**YOUR OBJECTIVE:**
Among these records, which lines include "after"? Copy them out.

Dataset entries
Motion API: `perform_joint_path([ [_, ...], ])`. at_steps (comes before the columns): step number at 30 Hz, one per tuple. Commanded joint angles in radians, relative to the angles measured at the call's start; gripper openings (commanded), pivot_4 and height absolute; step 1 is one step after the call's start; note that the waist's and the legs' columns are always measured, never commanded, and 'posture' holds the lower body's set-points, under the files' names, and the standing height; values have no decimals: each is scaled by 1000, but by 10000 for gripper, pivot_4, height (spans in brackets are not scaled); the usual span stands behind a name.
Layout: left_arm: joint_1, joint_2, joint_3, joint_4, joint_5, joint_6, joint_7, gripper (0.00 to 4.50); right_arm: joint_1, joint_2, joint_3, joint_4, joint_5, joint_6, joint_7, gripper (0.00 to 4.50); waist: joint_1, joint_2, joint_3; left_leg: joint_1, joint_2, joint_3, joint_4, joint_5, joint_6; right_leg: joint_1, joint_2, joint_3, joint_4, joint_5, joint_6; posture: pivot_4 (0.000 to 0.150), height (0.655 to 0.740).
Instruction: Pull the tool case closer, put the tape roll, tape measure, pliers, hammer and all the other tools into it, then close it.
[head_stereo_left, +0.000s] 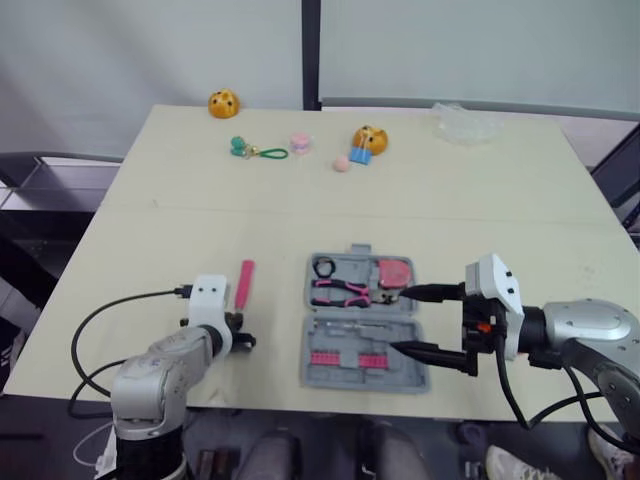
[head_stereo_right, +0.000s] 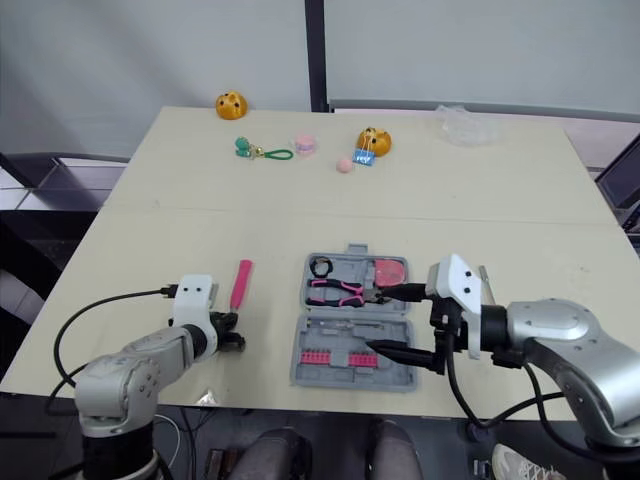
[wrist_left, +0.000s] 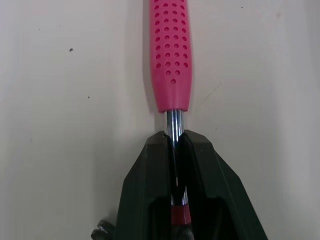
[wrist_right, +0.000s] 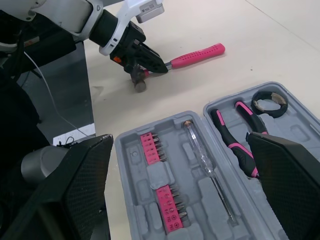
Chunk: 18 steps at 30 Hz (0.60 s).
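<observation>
Near the front edge of the tabletop (head_stereo_left: 150, 260), left gripper (wrist_left: 175, 137) clamps the hammer (wrist_left: 170, 55) on slick steel beside its heavy head: likely balanced. Right gripper (head_stereo_left: 398, 320) gapes wide.

We find the tool case (head_stereo_left: 365, 322) near the front edge of the table (head_stereo_left: 200, 200), the hammer (head_stereo_left: 244, 281) lying left of it; pliers (head_stereo_left: 338, 290), tape roll (head_stereo_left: 324, 267) and tape measure (head_stereo_left: 396, 272) sit in its rear half.
</observation>
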Motion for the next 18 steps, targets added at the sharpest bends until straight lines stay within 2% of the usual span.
perform_joint_path([
  [1,-1,25,4,46,17,-36,-20,822,10,-16,-48,-28,-11,-26,-8,45000,2,0,0,0,0,0,0,0,0,0,0,0,0,0,0,1500,7400],
  [3,-3,35,24,39,3,-39,-42,9488,16,-16,-51,-30,-16,-31,-10,45000,2,1,0,0,0,0,0,0,0,0,-1,0,0,0,0,1500,7400],
  [4,-5,52,35,29,-11,-31,-66,12415,17,-15,-53,-32,-18,-32,-11,45000,2,0,0,0,0,0,0,0,0,0,-1,0,0,0,0,1500,7400],
  [7,-35,150,94,0,-85,12,-185,26440,22,-13,-57,-36,-21,-36,-16,45000,-1,0,1,0,0,0,-2,0,0,-1,-1,0,-1,0,-1,1500,7400],
  [8,-43,210,99,-2,-111,14,-238,31981,23,-12,-58,-37,-21,-38,-17,45000,-5,0,1,0,1,0,-2,0,-1,-1,0,-1,-1,-1,-1,1500,7400],
  [11,-76,489,50,37,-225,-96,-557,44340,22,-7,-60,-37,-17,-41,-18,45000,-18,-1,3,-1,1,-1,-3,1,-3,-2,1,-2,-1,-1,-2,1500,7400],
  [13,-82,678,-48,94,-223,-258,-791,44340,20,1,-52,-32,-23,-47,-20,45000,-21,0,4,-1,1,-1,-4,2,-3,-3,0,-2,1,-2,-3,1500,7400],
  [15,-102,813,-160,196,-149,-509,-995,44340,17,9,-38,-26,-35,-57,-25,45000,-21,6,6,-1,0,-1,-5,2,-3,-3,0,-2,-1,-2,-4,1500,7400],
  [18,-188,904,-321,378,18,-929,-1221,44340,24,21,-27,-34,-46,-65,-35,45000,-18,8,7,0,-3,0,-10,3,-2,-3,-3,-2,-3,-2,-3,1500,7400],
])
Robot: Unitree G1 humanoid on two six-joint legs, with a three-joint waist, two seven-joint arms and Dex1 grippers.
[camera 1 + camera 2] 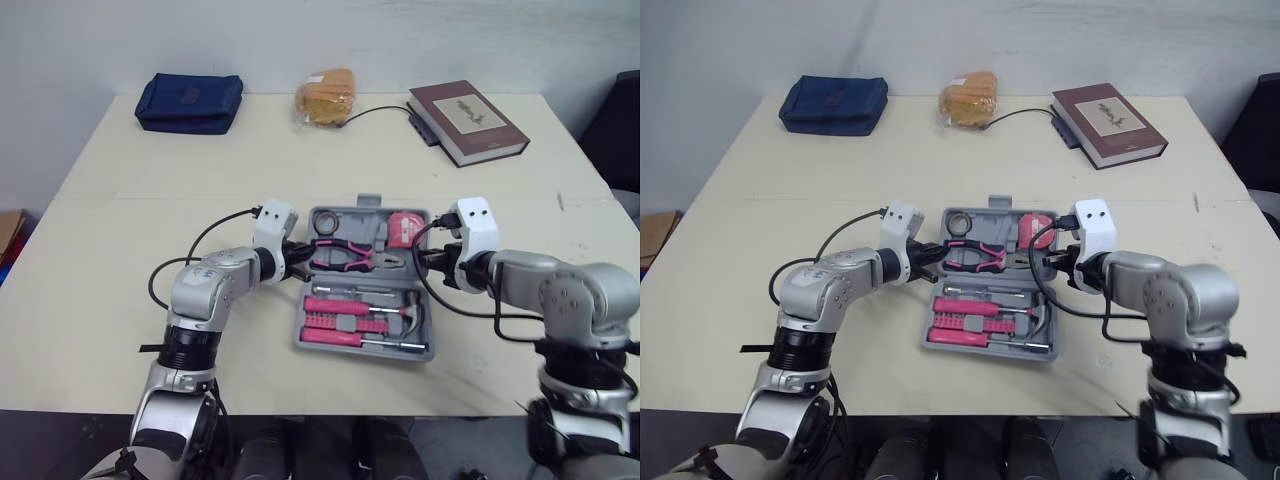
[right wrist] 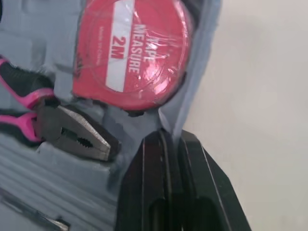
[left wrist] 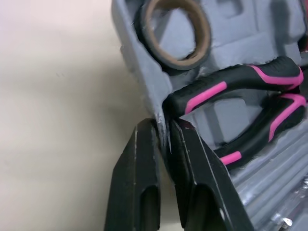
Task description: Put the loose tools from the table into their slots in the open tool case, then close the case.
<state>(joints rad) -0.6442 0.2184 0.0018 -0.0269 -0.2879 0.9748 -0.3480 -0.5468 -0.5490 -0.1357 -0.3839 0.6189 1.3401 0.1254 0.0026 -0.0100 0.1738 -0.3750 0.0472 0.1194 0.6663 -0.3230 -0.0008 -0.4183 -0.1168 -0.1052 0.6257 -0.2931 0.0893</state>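
Note:
The grey tool case [image 1: 300,335] lies open at the table's near middle. Its far half holds a tape roll [image 1: 327,222], pink-handled pliers [image 1: 350,257] and a red tape measure [image 1: 404,229]. Pink screwdrivers [image 1: 345,308] lie in the near half. My left gripper [image 1: 298,262] is shut on the far half's left rim [image 3: 139,62], right beside the pliers' handles [image 3: 231,84]. My right gripper [image 1: 432,262] is shut on the right rim [image 2: 202,62], next to the tape measure [image 2: 132,53] and the pliers' nose [image 2: 77,130].
At the table's back lie a blue pouch [image 1: 190,102], a yellow bundle in plastic [image 1: 325,97] and a brown book [image 1: 465,120], with a black cable running between the bundle and the book. Bare tabletop surrounds the case.

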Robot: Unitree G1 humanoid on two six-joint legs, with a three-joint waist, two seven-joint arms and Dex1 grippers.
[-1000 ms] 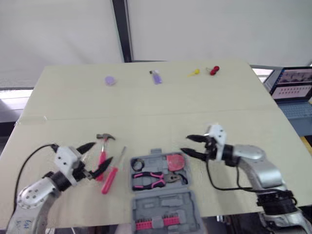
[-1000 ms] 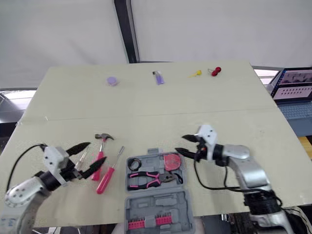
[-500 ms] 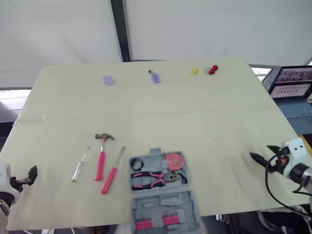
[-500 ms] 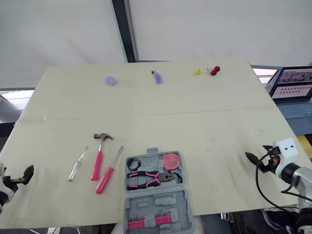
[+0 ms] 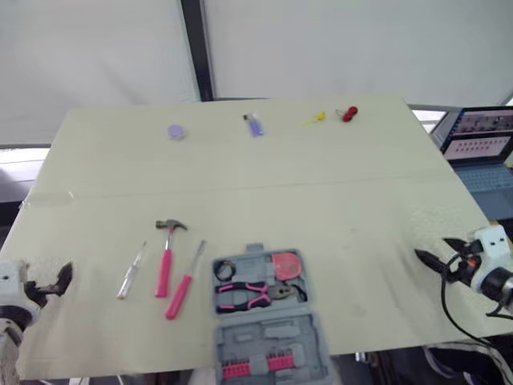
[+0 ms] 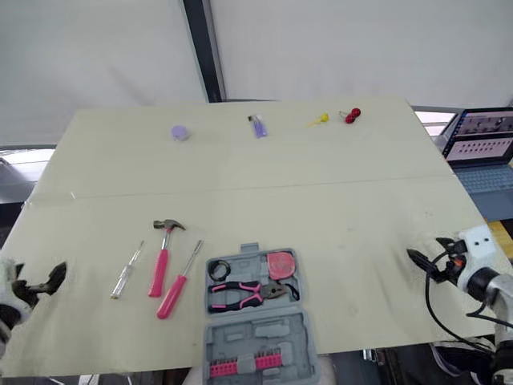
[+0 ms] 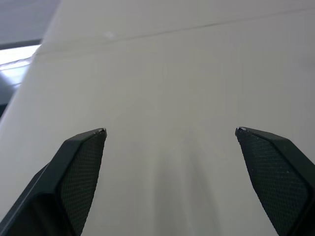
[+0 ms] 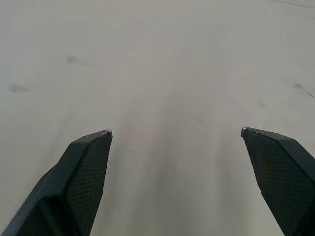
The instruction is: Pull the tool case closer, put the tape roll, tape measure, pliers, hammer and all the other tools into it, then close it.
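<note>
Counter [image 5: 240,176]: plain pale beige. Tool case [image 5: 272,341]: grey, with a row of pink bits [image 5: 248,368]. Pliers [image 5: 248,294]: pink and black. Tape measure [image 5: 287,265]: red. Tape roll [image 5: 225,270]: black. Hammer [image 5: 166,261] and larger screwdriver [image 5: 183,289]: pink handles. Far edge: lilac disc [image 5: 175,131], purple item [image 5: 254,125], yellow item [image 5: 318,118], red item [image 5: 348,114]. Left tool [image 7: 171,132] and right tool [image 8: 176,132]: black fingers [image 7: 81,172], finely cross-hatched.

Grey tool case [image 5: 272,330] lies open; inside it tape roll [image 5: 226,270], pink tape measure [image 5: 287,265], pliers [image 5: 252,293]; left of it pink-handled hammer [image 5: 166,258], pink screwdriver [image 5: 184,283], small screwdriver [image 5: 131,273].
</note>
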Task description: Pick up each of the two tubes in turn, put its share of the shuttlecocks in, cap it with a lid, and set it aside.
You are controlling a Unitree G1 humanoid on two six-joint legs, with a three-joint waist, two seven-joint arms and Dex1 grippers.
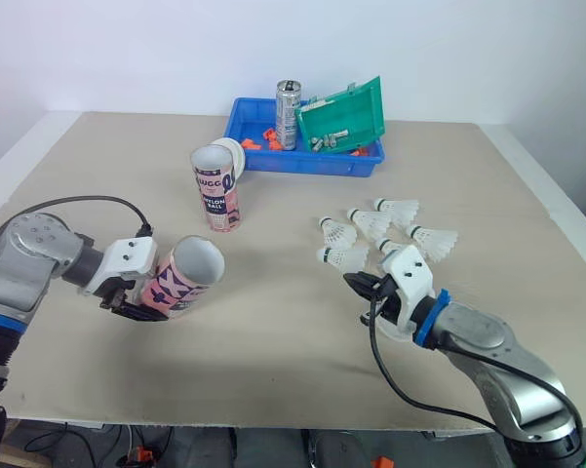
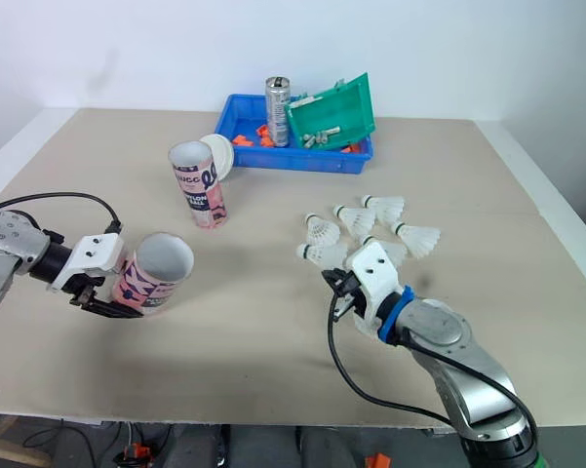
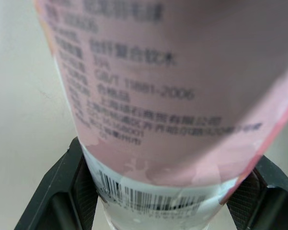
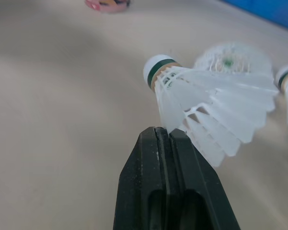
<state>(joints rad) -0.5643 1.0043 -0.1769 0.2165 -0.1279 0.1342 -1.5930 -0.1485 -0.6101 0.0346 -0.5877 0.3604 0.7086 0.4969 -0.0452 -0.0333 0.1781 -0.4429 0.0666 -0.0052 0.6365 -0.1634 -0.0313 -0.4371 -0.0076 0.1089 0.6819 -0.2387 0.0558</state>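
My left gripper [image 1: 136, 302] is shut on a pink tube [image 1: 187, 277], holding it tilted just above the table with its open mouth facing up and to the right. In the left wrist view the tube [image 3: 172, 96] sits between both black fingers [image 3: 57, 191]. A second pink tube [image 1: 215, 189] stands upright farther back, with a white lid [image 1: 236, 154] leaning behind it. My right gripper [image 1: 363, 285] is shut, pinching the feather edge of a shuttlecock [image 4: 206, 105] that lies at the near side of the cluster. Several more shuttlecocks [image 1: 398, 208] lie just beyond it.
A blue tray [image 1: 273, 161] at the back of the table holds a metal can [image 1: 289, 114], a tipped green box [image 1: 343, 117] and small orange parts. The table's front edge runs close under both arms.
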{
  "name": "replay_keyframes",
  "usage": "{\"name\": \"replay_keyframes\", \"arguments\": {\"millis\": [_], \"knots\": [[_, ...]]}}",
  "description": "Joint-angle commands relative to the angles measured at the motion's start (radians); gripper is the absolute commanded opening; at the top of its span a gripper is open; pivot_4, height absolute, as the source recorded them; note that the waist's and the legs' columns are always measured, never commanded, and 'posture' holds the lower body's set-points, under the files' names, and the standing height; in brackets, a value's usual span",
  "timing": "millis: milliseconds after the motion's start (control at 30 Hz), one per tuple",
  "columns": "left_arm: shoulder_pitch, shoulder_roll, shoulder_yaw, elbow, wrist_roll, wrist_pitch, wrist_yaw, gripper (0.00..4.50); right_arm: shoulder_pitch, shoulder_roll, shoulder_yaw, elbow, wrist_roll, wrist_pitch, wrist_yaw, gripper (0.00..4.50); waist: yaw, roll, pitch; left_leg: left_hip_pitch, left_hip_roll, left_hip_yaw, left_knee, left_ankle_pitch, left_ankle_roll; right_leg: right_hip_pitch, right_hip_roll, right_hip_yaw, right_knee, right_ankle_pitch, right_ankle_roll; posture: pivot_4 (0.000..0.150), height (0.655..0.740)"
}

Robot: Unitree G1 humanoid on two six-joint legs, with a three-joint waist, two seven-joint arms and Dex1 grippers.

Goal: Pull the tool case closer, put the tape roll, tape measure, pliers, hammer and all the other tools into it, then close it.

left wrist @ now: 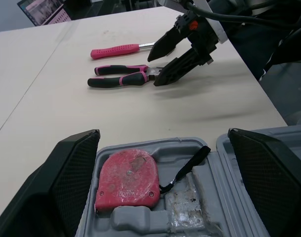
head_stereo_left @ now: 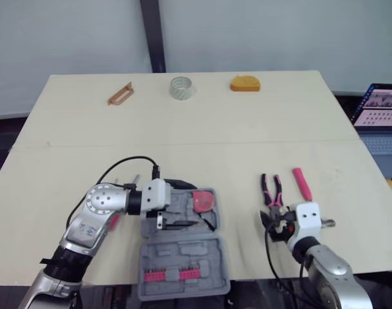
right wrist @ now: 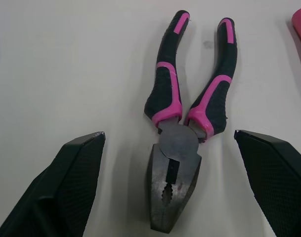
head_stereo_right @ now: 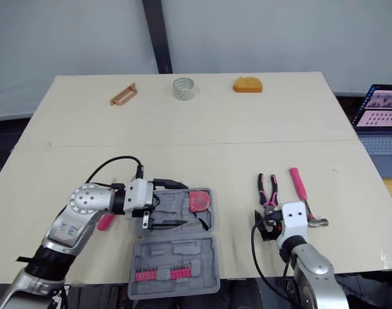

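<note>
Your right gripper [right wrist: 168, 133] is spread wide and holds nothing; its fingers [right wrist: 76, 182] stand one to each side of the head of the pliers [right wrist: 175, 143] without touching it. The pliers lie flat on the table [head_stereo_left: 202, 135], right of centre near the near edge, head toward you, pink-and-black handles splayed and pointing far. Just to their right lies the hammer [head_stereo_left: 302, 184], pink handle pointing far, its metal head beside the right wrist. Your left gripper [left wrist: 163, 132] is likewise spread and empty, its fingers on either side of the red tape measure [left wrist: 128, 178]. That tape measure sits in a right-hand compartment of the far half of the case [head_stereo_left: 183, 254], its black strap trailing to the right. The case lies open at the near edge, left of the pliers and well apart from them; its near half carries a row of pink bits [head_stereo_left: 171, 275]. A pink handle [head_stereo_right: 105, 222] shows at the left of the case, partly hidden by your left arm; you cannot tell what tool it is. Along the far edge, well away from the case, stand a copper-coloured frame [head_stereo_left: 120, 94] at left, the tape roll [head_stereo_left: 182, 87] in the middle and an orange item [head_stereo_left: 245, 84] to its right. A laptop [head_stereo_left: 379, 109] sits off the table's right side.
</note>
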Motion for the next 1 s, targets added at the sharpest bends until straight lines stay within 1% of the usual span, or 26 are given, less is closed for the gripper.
{"name": "replay_keyframes", "arguments": {"millis": [33,400,433,500,600,667,700,867,1000], "knots": [[-0.011,-0.006,-0.005,-0.016,0.005,-0.019,-0.004,4.50,-0.012,0.008,0.003,0.003,-0.027,-0.020,-0.030,4.42,-0.001,0.000,0.000,0.000,0.000,0.000,0.000,0.000,0.000,0.000,0.000,0.000,0.000,0.000,0.000,0.150,0.7400],[-0.021,-0.019,-0.005,-0.021,0.012,-0.009,0.010,4.50,-0.027,0.049,0.007,0.057,-0.048,0.025,-0.072,4.42,-0.003,0.000,0.000,0.000,0.000,0.000,0.000,0.000,0.000,0.000,0.000,0.000,0.001,0.000,0.000,0.150,0.7400],[-0.022,-0.020,-0.005,-0.021,0.013,-0.009,0.010,4.50,-0.026,0.052,0.005,0.059,-0.049,0.026,-0.074,4.20,-0.003,0.000,0.000,0.000,0.000,0.000,0.000,0.000,0.000,0.000,0.000,0.000,0.001,0.000,0.000,0.150,0.7400],[-0.026,-0.023,-0.006,-0.019,0.014,-0.009,0.012,4.50,-0.027,0.055,0.007,0.065,-0.053,0.023,-0.076,3.60,-0.002,0.000,0.000,0.000,0.000,0.000,0.000,0.000,0.000,0.000,0.000,0.000,0.001,0.000,0.000,0.150,0.7400],[-0.031,-0.028,-0.007,-0.017,0.015,-0.008,0.015,4.50,-0.026,0.059,0.006,0.069,-0.058,0.022,-0.084,2.22,0.002,0.000,0.000,0.000,0.000,0.000,0.000,0.000,0.000,0.000,0.000,0.000,0.001,0.000,0.000,0.150,0.7400],[-0.032,-0.030,-0.008,-0.017,0.015,-0.008,0.016,4.50,-0.024,0.061,0.004,0.068,-0.059,0.022,-0.087,1.16,0.004,0.000,0.000,0.000,0.000,0.000,0.000,0.000,0.000,0.000,0.000,0.001,0.001,0.000,0.000,0.150,0.7400],[-0.032,-0.031,-0.008,-0.018,0.015,-0.009,0.017,4.50,-0.023,0.061,0.003,0.067,-0.058,0.021,-0.086,0.94,0.004,0.000,0.000,0.000,0.000,0.000,0.000,0.000,0.000,0.000,0.000,0.001,0.001,0.000,0.000,0.150,0.7400],[-0.029,-0.035,0.000,-0.006,0.014,-0.016,0.022,4.50,-0.026,0.052,-0.015,0.047,-0.047,0.013,-0.078,0.96,0.005,0.000,0.000,0.000,0.000,0.000,0.000,0.000,0.000,0.000,0.000,0.001,0.001,0.000,0.000,0.150,0.7400],[-0.020,-0.033,0.010,0.001,0.015,-0.022,0.030,4.50,-0.036,-0.014,-0.013,-0.002,-0.027,-0.005,0.000,0.96,0.006,0.000,0.000,0.000,0.000,0.000,0.000,0.000,0.000,0.000,0.000,0.001,0.001,0.000,0.000,0.150,0.7400]]}}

**WRITTEN ANSWER:**
Motion API: `perform_joint_path([ [_, ...], ])`. at_steps (comes before the columns): step number at 30 Hz, one per tuple. Commanded joint angles in radians, relative to the angles measured at the call's start; gripper openings (commanded), pivot_4 and height absolute; step 1 is one step after the call's start; note that the waist's and the legs' columns are always measured, never commanded, and 'posture' holds the lower body's set-points, under the files' names, and the standing height; values have no decimals: each is scaled by 1000, but by 10000 for gripper, pivot_4, height (spans in brackets are not scaled); the usual span stands behind a name.
  "timing": "millis: milliseconds after the motion's start (control at 30 Hz), one per tuple",

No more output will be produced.